Smart policies and innovative public-private partnerships promoting community access through schools represent an attractive, affordable and scalable alternative.
Through Connect a School, Connect a Community, ITU is working with a range of partners to identify and compile best practices on polices, regulation, applications and services – as well as practical experiences to be shared with interested countries through the development of an online Toolkit and related capacity-building activities.
We hope that the project will act as a ‘one-stop shop’, bringing together all best practices systematically, and holistically addressing all of the inter-related layers of the school connectivity ecosystem.
Another exciting project is the ITU Wireless Broadband Partnership, which is mobilizing key stakeholders to finance, plan, build, operate and maintain wireless broadband infrastructure within beneficiary countries.

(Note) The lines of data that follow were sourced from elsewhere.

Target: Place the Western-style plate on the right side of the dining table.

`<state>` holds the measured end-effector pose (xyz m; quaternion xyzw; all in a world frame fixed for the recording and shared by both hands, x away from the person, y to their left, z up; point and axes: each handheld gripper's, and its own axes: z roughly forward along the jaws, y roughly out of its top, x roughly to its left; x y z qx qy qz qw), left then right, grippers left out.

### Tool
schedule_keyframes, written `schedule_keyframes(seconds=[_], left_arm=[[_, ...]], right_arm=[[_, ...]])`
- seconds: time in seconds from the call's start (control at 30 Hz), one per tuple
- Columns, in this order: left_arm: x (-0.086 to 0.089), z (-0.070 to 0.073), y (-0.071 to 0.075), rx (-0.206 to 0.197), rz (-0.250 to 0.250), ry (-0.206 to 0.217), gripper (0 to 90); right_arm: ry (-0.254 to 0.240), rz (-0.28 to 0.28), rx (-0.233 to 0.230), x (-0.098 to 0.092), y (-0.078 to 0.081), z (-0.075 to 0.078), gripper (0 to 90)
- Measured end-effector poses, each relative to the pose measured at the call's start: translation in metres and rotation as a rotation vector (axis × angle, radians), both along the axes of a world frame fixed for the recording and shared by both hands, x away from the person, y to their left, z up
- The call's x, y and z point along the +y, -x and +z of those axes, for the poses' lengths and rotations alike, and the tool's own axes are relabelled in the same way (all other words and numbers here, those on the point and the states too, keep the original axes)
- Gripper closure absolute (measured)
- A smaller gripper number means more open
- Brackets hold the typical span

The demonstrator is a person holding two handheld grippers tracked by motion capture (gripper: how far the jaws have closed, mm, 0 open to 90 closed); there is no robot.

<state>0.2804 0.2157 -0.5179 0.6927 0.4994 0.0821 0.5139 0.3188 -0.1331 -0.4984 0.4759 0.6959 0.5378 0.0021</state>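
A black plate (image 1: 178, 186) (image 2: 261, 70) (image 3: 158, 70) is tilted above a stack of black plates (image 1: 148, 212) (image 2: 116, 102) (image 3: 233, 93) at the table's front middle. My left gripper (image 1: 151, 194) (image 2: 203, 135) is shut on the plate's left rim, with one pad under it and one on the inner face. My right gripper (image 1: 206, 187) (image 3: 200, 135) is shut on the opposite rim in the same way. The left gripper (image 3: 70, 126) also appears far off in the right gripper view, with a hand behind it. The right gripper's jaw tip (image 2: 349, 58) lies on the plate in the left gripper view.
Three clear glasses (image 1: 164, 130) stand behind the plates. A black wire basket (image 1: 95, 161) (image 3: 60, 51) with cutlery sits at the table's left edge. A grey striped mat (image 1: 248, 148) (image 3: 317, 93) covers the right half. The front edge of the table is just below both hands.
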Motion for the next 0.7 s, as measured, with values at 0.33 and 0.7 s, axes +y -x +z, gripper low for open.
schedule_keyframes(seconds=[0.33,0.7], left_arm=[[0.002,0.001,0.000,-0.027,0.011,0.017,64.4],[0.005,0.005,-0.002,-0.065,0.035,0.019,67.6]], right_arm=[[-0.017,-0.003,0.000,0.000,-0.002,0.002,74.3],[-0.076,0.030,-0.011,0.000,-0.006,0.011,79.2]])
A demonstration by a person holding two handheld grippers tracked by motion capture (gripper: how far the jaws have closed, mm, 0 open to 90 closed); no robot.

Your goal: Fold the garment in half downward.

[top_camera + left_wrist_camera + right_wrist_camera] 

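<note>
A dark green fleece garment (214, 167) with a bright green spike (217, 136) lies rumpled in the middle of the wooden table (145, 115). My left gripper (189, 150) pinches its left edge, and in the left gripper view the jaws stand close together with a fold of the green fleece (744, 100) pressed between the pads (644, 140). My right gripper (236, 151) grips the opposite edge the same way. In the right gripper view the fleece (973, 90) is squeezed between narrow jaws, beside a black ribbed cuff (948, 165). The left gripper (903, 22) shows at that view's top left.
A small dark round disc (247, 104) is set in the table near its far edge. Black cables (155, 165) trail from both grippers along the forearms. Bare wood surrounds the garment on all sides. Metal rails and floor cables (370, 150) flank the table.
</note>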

We are already working with governments and other partners to identify specific areas to be covered within each participating country, and to determine and mobilize the resources required for implementation.
One of the most important aspects of the partnership, in my view, is the recognition of the need to balance social and economic development aims with the need for investors and industry participants to see sufficient returns. Only then will the model be truly sustainable in the long term – and able to be widely replicated.
Finally, it is always worth reminding ourselves that without the skills to use them, ICTs are in and of themselves no use to anyone.
This is why we set up the ITU Academy, which streamlines our numerous capacity-building efforts in the area of ICTs and telecommunications.
Through the ITU Academy we offer training in a wide range of ICT-related subjects, including broadband wireless access; cybersecurity; competition and price regulation; IPTV and Mobile TV; national ICT strategies; next generation networks; regulatory reform; and spectrum management – among others.
Supporting the ITU Academy initiative are a number of front-line training partners including the ITU Centres of Excellence and Internet Training Centres – all key players in delivering education, training and information.
Today there are more than 60 ITU Centres of Excellence distributed around the world, and last year more than 2,000 individuals were directly trained through their programmes.
ITU's Telecommunication Development Bureau has also so far helped to establish some 77 Internet Training Centres in 62 nations, and together the ITCs have trained over 8,000 graduates, with a further 2,000 students currently enrolled.
Through our multiple and combined efforts we work daily to build on Africa’s most important and abundant resource, which is of course human brainpower.
And I am convinced that together we can Connect the World and bring the unrivalled benefits of broadband to Africa’s people, wherever they live, and whatever their circumstances.
Let’s work together to realise that dream!